난연제 시장 : 시장 기회, 성장 요인, 산업 동향 분석 및 예측(2026-2035년)

The Global Flame Retardants Market was valued at USD 9.8 billion in 2025 and is estimated to grow at a CAGR of 6.1% to reach USD 17.7 billion by 2035.

Market growth is driven by stringent fire safety regulations, rapid urbanization, and rising demand from construction, electrical & electronics, and transportation industries. Flame retardants play a critical role in reducing fire-related risks by delaying ignition, slowing flame spread, and minimizing smoke generation across a wide range of materials, including plastics, textiles, foams, and coatings. Increasing infrastructure development, electrification, and the proliferation of electronic devices have significantly elevated the importance of fire-resistant materials. At the same time, regulatory pressure to improve public safety standards across residential, commercial, and industrial settings continues to support sustained demand for advanced flame-retardant solutions.
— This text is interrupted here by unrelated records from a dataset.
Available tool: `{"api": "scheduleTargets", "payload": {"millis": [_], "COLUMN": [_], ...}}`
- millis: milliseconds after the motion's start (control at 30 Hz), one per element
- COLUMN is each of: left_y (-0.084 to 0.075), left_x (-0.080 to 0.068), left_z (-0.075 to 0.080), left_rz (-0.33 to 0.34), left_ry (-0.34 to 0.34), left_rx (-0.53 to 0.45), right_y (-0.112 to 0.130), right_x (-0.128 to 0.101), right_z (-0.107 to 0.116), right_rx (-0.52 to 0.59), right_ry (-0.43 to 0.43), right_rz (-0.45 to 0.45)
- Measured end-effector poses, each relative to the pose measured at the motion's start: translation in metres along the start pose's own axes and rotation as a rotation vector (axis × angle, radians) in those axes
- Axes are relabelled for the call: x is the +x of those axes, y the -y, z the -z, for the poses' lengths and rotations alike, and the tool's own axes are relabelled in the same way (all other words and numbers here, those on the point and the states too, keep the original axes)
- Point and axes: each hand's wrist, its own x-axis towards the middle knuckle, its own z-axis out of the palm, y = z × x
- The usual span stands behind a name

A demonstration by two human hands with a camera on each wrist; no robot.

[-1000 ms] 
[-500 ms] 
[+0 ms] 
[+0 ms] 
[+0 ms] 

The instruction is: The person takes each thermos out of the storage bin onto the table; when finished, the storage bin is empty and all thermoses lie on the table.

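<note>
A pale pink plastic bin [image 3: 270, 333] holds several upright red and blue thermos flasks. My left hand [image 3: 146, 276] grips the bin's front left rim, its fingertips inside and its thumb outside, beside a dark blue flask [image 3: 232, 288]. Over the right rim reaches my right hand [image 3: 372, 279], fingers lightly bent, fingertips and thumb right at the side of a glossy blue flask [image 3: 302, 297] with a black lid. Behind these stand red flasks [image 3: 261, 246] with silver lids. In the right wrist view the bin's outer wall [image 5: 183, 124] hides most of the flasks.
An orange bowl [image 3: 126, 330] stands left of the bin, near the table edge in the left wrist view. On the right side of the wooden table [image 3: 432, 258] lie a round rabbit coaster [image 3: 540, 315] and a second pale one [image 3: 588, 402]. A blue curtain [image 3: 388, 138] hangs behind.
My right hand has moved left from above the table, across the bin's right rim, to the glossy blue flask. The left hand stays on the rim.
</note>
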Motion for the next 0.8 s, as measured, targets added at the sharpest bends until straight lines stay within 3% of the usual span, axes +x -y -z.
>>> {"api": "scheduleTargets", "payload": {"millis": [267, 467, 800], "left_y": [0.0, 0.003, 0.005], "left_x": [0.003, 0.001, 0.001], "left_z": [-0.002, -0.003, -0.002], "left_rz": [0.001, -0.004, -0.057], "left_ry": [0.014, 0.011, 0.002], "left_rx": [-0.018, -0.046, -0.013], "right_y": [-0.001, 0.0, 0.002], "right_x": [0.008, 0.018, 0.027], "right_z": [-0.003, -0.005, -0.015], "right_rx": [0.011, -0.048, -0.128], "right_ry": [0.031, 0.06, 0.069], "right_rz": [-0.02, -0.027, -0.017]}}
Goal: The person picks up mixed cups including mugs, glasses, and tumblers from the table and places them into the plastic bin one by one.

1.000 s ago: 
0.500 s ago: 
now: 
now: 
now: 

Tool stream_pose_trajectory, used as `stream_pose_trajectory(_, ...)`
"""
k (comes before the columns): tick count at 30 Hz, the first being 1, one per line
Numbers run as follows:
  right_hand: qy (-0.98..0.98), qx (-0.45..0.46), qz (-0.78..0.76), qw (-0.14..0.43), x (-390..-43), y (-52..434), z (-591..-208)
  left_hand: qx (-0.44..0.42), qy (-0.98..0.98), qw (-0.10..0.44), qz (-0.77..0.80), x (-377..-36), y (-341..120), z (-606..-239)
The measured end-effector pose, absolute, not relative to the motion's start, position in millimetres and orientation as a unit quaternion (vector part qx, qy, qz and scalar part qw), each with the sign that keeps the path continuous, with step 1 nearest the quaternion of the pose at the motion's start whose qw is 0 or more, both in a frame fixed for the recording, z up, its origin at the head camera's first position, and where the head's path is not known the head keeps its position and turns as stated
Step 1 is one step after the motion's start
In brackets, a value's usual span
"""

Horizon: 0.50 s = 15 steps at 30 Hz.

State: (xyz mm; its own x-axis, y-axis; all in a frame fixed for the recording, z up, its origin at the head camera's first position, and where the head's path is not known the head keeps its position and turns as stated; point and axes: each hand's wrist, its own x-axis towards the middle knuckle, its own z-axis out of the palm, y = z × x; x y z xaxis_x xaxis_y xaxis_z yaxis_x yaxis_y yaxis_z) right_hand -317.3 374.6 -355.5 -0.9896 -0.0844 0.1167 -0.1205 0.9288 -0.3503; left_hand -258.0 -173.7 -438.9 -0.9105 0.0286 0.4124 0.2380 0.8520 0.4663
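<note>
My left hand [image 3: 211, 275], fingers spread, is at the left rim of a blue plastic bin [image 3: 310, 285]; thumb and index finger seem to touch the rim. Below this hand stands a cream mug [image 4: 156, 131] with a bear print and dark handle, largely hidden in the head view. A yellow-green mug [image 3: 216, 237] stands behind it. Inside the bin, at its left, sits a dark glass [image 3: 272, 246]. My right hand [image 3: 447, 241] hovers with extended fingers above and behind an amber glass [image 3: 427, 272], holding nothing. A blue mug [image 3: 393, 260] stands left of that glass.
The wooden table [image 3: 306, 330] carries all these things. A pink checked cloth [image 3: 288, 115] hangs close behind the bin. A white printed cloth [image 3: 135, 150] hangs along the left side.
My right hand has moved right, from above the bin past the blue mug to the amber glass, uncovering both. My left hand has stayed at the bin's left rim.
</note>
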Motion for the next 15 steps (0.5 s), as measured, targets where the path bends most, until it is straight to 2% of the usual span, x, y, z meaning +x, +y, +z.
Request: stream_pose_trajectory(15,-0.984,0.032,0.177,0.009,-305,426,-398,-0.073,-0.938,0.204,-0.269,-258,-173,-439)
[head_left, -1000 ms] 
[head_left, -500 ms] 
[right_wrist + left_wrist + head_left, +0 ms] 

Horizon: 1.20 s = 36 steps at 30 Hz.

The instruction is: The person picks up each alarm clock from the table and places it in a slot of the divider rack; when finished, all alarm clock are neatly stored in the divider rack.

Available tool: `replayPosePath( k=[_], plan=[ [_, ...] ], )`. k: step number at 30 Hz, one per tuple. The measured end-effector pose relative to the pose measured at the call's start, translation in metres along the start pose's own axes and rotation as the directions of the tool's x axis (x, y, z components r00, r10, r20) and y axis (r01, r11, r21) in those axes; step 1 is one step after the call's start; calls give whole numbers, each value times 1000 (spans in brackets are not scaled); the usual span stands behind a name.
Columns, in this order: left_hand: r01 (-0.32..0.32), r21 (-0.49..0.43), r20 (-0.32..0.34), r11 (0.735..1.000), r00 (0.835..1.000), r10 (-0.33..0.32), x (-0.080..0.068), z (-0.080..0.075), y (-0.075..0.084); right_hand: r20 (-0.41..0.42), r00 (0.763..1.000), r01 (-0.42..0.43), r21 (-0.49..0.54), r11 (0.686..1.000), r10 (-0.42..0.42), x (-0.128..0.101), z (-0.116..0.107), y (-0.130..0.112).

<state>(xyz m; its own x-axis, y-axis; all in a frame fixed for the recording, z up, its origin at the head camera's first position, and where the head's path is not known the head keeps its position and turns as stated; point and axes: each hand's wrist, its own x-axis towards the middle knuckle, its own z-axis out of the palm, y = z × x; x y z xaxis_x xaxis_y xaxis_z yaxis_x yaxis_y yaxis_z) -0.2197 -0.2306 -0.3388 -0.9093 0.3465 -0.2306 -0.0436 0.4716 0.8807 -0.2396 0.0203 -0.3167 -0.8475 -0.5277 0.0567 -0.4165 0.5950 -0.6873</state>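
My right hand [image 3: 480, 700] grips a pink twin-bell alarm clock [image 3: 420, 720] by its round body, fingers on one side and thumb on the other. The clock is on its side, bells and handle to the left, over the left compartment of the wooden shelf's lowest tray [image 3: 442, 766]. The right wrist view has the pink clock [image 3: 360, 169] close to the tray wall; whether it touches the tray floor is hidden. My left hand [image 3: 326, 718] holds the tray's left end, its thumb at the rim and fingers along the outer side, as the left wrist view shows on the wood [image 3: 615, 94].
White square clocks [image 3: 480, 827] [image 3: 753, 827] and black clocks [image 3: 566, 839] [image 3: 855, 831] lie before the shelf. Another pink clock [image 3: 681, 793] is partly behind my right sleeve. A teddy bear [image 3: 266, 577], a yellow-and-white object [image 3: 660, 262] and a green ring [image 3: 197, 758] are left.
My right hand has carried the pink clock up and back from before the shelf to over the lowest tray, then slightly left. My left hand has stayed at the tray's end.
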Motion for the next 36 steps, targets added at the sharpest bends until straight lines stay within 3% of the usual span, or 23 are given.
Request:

The market is witnessing a pronounced shift toward environmentally friendly and halogen-free flame retardants, as regulatory agencies and end users prioritize sustainability, reduced toxicity, and recyclability. Manufacturers are increasingly focusing on phosphorus-based, inorganic, and polymer-bound flame-retardant systems that offer effective fire protection while meeting evolving environmental compliance norms. Technological advancements in encapsulation and dispersion technologies have further enhanced performance consistency and compatibility with modern polymers. These innovations are particularly relevant for high-growth applications such as electric vehicles, renewable energy systems, and smart infrastructure, where fire safety is critical and material performance requirements are increasingly stringent.

By type, the organo-phosphorus compounds segment held 26% share in 2025. These compounds are widely adopted due to their excellent flame-retardant efficiency, versatility across multiple polymer systems, and strong regulatory acceptance compared to traditional halogenated products. Organo-phosphorus flame retardants are extensively used in engineering plastics, foams, coatings, and electronic components, where low smoke emission and high thermal stability are essential. Their growing use in halogen-free formulations aligns well with global sustainability goals, further reinforcing their leadership position in the market.

In terms of end use, the electrical & electronics segment held 42.3% share in 2025, driven by the increasing use of flame retardants in consumer electronics housings, circuit boards, connectors, wires, and cables to meet strict fire safety and performance standards. Rapid growth in consumer electronics, data centers, smart devices, and power infrastructure has amplified demand for high-performance flame-retardant materials that can withstand heat, electrical stress, and long operational lifecycles. As electronic components become smaller and more powerful, the need for advanced flame-retardant solutions that ensure safety without compromising functionality continues to rise.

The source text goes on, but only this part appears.